On the most divisive domestic issue of Mr. Obama's first year in office, Mr. Pawlenty told The Times he would want other governors to join in raising objections based on the 10th Amendment to the U.S. Constitution if the Democrat-led Congress enacts a sweeping health-care measure that forces mandates on the states — such as requiring every adult in the country to buy health insurance.

The amendment says the powers not specifically delegated to the federal government under the Constitution, nor prohibited by it to the states, are "reserved" to the states or the people.

"It is important to raise the issue — not through lawsuits or threats to secede — but because doing so makes a philosophical statement and political statement for policymakers to take seriously," he said. "The federal government shouldn't boss us around as states. It's another example of federal government's encroachment on markets and individual freedoms."

He said he is "not aware of any other instance where the federal government has required an individual to purchase a good and service."

As for illegal immigration, Mr. Pawlenty is against blanket amnesty as well as blanket deportation.

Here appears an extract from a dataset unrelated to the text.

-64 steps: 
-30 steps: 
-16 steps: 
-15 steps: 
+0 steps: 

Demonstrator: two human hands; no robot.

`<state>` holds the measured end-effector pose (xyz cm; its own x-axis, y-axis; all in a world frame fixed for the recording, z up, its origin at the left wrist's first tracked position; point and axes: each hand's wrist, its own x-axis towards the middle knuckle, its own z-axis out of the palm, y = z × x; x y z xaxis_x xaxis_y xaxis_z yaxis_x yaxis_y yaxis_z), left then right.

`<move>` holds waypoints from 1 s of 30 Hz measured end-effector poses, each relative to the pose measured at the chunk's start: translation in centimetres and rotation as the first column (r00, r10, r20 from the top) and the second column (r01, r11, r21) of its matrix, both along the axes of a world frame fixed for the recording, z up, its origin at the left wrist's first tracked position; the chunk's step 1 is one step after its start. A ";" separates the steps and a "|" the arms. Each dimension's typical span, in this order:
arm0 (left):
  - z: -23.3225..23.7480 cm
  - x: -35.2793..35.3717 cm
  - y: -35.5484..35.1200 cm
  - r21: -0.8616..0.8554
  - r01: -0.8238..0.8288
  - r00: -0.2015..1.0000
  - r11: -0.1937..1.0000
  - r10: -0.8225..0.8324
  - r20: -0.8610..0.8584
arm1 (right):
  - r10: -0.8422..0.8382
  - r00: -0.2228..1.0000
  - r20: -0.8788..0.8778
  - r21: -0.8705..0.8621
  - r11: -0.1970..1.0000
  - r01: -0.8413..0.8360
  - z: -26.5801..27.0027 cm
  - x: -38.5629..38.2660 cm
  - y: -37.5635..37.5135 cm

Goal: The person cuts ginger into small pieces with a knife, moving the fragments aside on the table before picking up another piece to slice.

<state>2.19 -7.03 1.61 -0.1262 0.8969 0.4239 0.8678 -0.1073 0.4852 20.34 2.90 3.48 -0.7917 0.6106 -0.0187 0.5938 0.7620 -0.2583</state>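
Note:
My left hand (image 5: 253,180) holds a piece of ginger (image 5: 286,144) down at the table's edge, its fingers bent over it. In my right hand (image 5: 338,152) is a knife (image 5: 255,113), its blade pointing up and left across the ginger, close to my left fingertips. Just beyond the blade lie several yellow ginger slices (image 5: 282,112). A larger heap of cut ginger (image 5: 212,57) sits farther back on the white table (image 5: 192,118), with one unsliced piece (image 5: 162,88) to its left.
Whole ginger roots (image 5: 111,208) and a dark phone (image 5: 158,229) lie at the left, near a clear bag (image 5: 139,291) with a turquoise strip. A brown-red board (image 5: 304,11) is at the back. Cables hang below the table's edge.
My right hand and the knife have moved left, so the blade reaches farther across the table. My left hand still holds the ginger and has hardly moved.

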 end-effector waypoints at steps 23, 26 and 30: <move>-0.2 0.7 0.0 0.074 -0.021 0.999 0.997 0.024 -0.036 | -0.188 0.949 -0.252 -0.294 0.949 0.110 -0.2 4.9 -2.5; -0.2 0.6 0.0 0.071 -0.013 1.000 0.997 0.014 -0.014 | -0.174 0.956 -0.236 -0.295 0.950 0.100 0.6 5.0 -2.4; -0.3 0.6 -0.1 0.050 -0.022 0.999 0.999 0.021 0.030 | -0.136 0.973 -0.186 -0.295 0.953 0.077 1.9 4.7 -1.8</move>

"One of the founding principles of this country is the rule of law, so we can't have a large segment of the population flouting or violating the law and others large segment nodding and winking," he said. "It corrodes respect for the law."

He advocated the tightest possible border security enhanced by an electronic Social Security verification system so employers don't unknowingly hire illegal immigrants. Deportation should depend on factors such as how long the illegal has been in the country.

Some in his party think Mr. Pawlenty may be more of a statistic than a statesman and more free-lunch than free-market in his governance.

"He broke his no-new taxes pledge by supporting cigarette-tax increases," Club for Growth Vice President Sandy Roth said. "He signed a raise in the state minimum wage. He signed a statewide smoking ban. He supports government-negotiated price controls on Medicare, he supports government-negotiated prices for Medicare and he supports the state children's health care plan … that the Democrats liberalized so that families making three times more than the poverty line can qualify."

"You put all of these liberal actions together, and he is not the true believer that the conservative base is looking for," said Mr. Roth, whose organization raises and spends money on behalf of free-market, limited-government conservatives.